=== Provided data ===
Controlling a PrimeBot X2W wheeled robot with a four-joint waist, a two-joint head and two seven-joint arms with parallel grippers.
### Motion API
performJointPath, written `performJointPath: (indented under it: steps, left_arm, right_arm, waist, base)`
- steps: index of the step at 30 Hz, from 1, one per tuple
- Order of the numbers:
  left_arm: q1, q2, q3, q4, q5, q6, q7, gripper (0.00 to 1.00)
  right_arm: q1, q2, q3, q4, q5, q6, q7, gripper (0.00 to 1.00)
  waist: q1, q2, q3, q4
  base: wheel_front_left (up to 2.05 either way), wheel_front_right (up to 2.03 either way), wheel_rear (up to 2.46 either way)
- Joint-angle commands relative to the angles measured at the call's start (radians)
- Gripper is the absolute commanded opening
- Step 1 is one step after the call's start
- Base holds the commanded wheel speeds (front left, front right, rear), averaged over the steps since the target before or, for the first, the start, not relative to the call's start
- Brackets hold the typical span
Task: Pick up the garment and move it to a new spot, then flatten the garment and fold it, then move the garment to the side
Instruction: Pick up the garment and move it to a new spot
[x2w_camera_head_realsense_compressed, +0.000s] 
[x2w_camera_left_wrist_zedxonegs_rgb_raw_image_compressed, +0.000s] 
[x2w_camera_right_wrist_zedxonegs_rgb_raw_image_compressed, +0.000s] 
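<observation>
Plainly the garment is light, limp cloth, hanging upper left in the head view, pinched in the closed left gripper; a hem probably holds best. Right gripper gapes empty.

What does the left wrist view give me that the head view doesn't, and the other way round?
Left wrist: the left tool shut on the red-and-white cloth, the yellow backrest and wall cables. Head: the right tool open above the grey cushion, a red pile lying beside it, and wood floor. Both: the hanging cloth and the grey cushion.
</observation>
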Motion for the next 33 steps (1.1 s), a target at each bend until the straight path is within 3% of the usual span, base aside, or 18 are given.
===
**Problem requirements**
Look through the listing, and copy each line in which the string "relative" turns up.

**Problem solution**
- Joint-angle commands relative to the angles measured at the call's start (radians)
- Base holds the commanded wheel speeds (front left, front right, rear), averaged over the steps since the target before or, for the first, the start, not relative to the call's start

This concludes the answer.